▶ _Problem to solve_: Without omitting anything, write out the listing below precisely.
-- Opening Marker --
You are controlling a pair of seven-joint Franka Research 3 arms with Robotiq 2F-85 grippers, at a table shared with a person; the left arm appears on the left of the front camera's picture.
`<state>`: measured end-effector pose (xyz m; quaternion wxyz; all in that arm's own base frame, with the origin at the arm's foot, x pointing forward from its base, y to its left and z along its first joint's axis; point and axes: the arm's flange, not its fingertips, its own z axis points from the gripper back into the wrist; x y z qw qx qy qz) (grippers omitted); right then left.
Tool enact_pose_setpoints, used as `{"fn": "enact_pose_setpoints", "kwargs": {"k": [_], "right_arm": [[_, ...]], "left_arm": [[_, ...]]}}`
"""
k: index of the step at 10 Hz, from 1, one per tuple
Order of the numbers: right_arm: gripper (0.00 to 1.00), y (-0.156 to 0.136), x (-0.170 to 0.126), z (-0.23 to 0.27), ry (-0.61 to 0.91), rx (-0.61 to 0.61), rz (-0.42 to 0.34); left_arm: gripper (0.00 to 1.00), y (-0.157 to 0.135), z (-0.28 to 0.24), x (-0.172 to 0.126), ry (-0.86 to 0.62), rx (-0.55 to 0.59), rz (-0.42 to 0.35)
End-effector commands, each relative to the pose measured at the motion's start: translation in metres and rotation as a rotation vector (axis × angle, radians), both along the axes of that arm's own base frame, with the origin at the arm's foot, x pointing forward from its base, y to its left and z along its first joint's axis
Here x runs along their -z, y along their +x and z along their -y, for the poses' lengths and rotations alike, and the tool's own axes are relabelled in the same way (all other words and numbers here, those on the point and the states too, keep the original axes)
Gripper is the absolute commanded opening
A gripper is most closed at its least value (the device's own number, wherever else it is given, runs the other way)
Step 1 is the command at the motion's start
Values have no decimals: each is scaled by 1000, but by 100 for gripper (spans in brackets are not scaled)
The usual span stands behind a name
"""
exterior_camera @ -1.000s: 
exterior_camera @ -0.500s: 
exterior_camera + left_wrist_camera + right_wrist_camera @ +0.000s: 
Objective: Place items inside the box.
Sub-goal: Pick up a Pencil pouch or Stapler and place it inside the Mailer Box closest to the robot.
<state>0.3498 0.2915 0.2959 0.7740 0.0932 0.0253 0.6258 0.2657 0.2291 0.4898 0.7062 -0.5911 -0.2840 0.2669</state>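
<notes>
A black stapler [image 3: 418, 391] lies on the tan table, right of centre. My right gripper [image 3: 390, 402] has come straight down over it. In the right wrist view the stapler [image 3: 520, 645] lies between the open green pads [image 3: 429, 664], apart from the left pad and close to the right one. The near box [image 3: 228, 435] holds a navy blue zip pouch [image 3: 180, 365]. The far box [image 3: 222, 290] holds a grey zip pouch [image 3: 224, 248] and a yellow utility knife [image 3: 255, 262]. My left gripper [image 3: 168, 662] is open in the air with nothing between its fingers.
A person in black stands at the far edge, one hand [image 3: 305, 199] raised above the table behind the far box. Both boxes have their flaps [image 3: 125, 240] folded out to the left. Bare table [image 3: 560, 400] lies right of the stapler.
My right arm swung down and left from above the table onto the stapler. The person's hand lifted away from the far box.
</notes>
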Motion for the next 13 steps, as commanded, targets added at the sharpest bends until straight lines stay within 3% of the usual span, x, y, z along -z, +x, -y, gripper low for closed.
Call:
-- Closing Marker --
▶ _Problem solution_:
You are controlling a pair of seven-joint Franka Research 3 arms with Robotiq 2F-85 grippers, at a table shared with a person; the left arm appears on the left of the front camera's picture.
`<state>`: measured end-effector pose (xyz m; quaternion wxyz; all in that arm's own base frame, with the origin at the arm's foot, x pointing forward from its base, y to its left and z along its first joint's axis; point and axes: the arm's flange, not its fingertips, its own z axis points from the gripper back into the wrist; x y z qw qx qy qz) (grippers omitted); right then left.
Tool enact_pose_setpoints, used as `{"fn": "enact_pose_setpoints", "kwargs": {"k": [_], "right_arm": [[_, ...]], "left_arm": [[_, ...]]}}`
"""
k: index of the step at 10 Hz, from 1, one per tuple
Order of the numbers: right_arm: gripper (0.00 to 1.00), y (-0.156 to 0.136), x (-0.170 to 0.126), z (-0.23 to 0.27), ry (-0.61 to 0.91), rx (-0.61 to 0.61), rz (-0.42 to 0.34); left_arm: gripper (0.00 to 1.00), y (-0.157 to 0.135), z (-0.28 to 0.24), x (-0.172 to 0.126), ry (-0.86 to 0.62), rx (-0.55 to 0.59), rz (-0.42 to 0.35)
End-effector commands, each relative to the pose measured at the motion's start: translation in metres and rotation as a rotation vector (axis × angle, radians), both along the axes of that arm's own base frame, with the origin at the arm's foot, x pointing forward from its base, y to its left and z along its first joint's axis
Here x runs along their -z, y along their +x and z along their -y, for the poses' lengths and rotations alike, and the tool's own axes are relabelled in the same way (all other words and numbers here, those on the point and the states too, keep the original axes)
Gripper is the absolute commanded opening
A gripper is most closed at its least value (the device's own number, wherever else it is given, runs the other way)
Step 1 is the command at the motion's start
Values have no decimals: each is scaled by 1000, but by 100 for gripper (spans in brackets are not scaled)
The usual span stands behind a name
"""
exterior_camera @ -1.000s: 
exterior_camera @ -0.500s: 
exterior_camera + left_wrist_camera + right_wrist_camera @ +0.000s: 
Objective: Place items inside the box.
Sub-goal: Pick up a Pencil pouch or Stapler and place it inside the Mailer Box closest to the robot.
<state>0.3498 0.2915 0.2959 0.7740 0.0932 0.0253 0.6258 0.2657 0.2291 0.4898 0.7062 -0.5911 -0.2840 0.2669</state>
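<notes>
A black stapler [image 3: 418, 391] lies on the tan table, right of centre. My right gripper [image 3: 390, 402] has come straight down over it. In the right wrist view the stapler [image 3: 520, 645] lies between the open green pads [image 3: 429, 664], apart from the left pad and close to the right one. The near box [image 3: 228, 435] holds a navy blue zip pouch [image 3: 180, 365]. The far box [image 3: 222, 290] holds a grey zip pouch [image 3: 224, 248] and a yellow utility knife [image 3: 255, 262]. My left gripper [image 3: 168, 662] is open in the air with nothing between its fingers.
A person in black stands at the far edge, one hand [image 3: 305, 199] raised above the table behind the far box. Both boxes have their flaps [image 3: 125, 240] folded out to the left. Bare table [image 3: 560, 400] lies right of the stapler.
My right arm swung down and left from above the table onto the stapler. The person's hand lifted away from the far box.
</notes>
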Motion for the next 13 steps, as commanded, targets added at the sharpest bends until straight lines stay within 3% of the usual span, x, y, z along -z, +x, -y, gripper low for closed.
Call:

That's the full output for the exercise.